So I learned to appreciate people for all their faults and weirdness, to deeply appreciate the human nature that connects us all. Nowadays I’m a massage therapist and intuition coach, and I am able to connect with my clients very deeply, very quickly. They get to feel seen, heard, and safe, because I’m not interested in changing them into something they’re not. I love the humanness of the people I get to work with.– Patron edensgardener
I majored in psychology and religious studies. Obviously, the psych degree was directly related to being a school counselor (though I learned a lot about statistics and data analysis which has been incredibly useful in my career).

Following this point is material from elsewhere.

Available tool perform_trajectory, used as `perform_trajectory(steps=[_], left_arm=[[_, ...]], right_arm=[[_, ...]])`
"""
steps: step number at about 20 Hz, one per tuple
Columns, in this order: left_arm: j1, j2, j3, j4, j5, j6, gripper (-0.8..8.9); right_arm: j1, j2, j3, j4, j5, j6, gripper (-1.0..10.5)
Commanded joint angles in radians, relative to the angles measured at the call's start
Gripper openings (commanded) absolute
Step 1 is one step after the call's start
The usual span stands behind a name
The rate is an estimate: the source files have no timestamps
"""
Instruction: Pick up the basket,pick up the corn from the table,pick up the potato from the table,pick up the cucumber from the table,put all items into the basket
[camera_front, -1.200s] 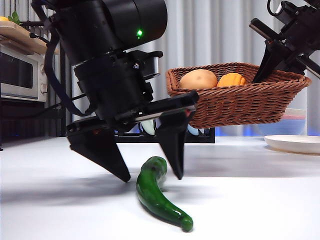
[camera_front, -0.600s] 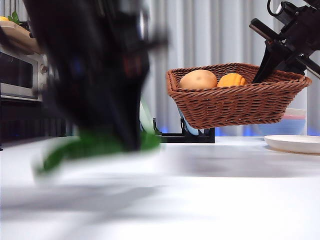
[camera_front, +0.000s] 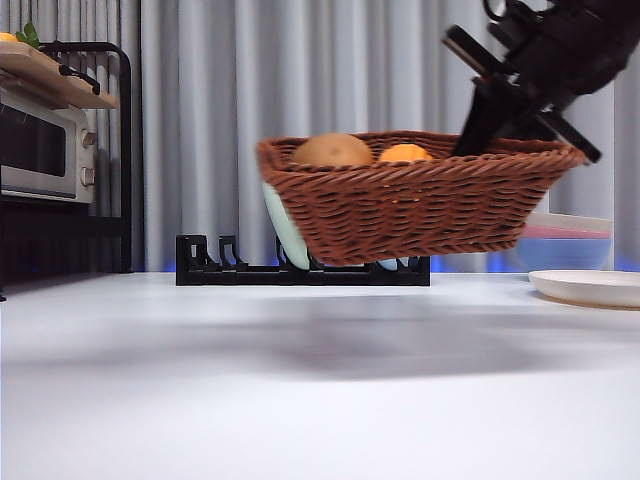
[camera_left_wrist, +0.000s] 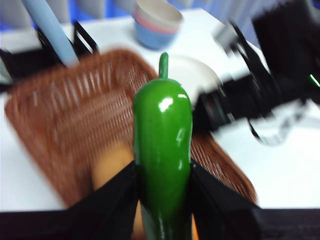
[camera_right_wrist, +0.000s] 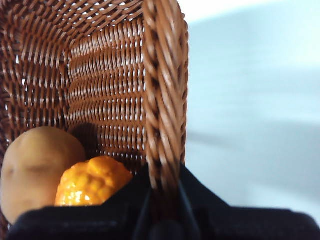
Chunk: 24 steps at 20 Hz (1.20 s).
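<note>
The brown wicker basket (camera_front: 420, 210) hangs above the white table (camera_front: 300, 400), slightly tilted. My right gripper (camera_front: 472, 135) is shut on its braided rim (camera_right_wrist: 162, 100) at the basket's right end. Inside lie the tan potato (camera_front: 333, 150) and the orange corn (camera_front: 405, 153), side by side; the right wrist view shows the potato (camera_right_wrist: 35, 165) and the corn (camera_right_wrist: 92, 182) touching. My left gripper (camera_left_wrist: 162, 200) is shut on the glossy green cucumber (camera_left_wrist: 162, 145), held over the basket (camera_left_wrist: 65, 115), tip pointing away. The left arm is out of the front view.
A black dish rack (camera_front: 210, 262) with a pale plate (camera_front: 285, 230) stands behind the basket. A microwave (camera_front: 40, 150) sits far left under a shelf. A white plate (camera_front: 590, 287) lies at the right. Stacked bowls (camera_left_wrist: 157, 22) stand beyond the basket.
The left gripper took the cucumber off the table and rose out of the front view. The right gripper carried the basket leftward toward the middle.
</note>
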Motion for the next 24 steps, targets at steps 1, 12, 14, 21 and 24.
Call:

Religious studies taught me that everyone is looking for a fulfilling life, but everyone goes about it in different ways. We all define it differently, and it’s deeply important to respect personal definitions. RS taught me to really consider people’s backgrounds and how most people are driven by core beliefs/values, which was very in line with the culturally competent/social justice bent of my training.– Patron Friendly Neighborhood School Counselor
Here’s the takeaway
Diversity is often derisively viewed as a capitulation to appearances. Like, “We have to do it, because it would look bad if we didn’t!”

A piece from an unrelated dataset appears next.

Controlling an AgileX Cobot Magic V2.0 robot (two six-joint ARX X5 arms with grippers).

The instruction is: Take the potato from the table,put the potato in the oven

But diversity has a value that is so much broader and more real than that. It’s exactly as these two donors say. There’s so much to learn if you understand how humans are all different. And how they’re all the same.
Piggy mentioned to our Patreon donors that I’m currently working from my in-laws’ place. Our spider senses told us they needed some extra support with their newborn, so me and Mr. Kitty are playing on-site auntie and uncle. I wanted to make sure we wouldn’t be pesky houseguests who came to “help” but just got in the way. Not sure what to do, I (a child-free individual) reached out to a friend, who’s a little older than me, and has a school-aged child who started life as a preemie in the NICU, just like my nephew. She’d been open with me in the past about how traumatic his birth was, and how much she struggled with anxiety as a new parent amidst all his health challenges. I knew she’d have some insights.
I sat back as this friend just poured fantastic wisdom into my ear. She gave us so many ideas of things to do. And as I absorbed all her wisdom, I thought… “Wow. I am so fucking lucky I have people in my life like this—people who have lived a totally different life than mine, who will tell me what they learned from their experiences, so freely, at the drop of a hat.”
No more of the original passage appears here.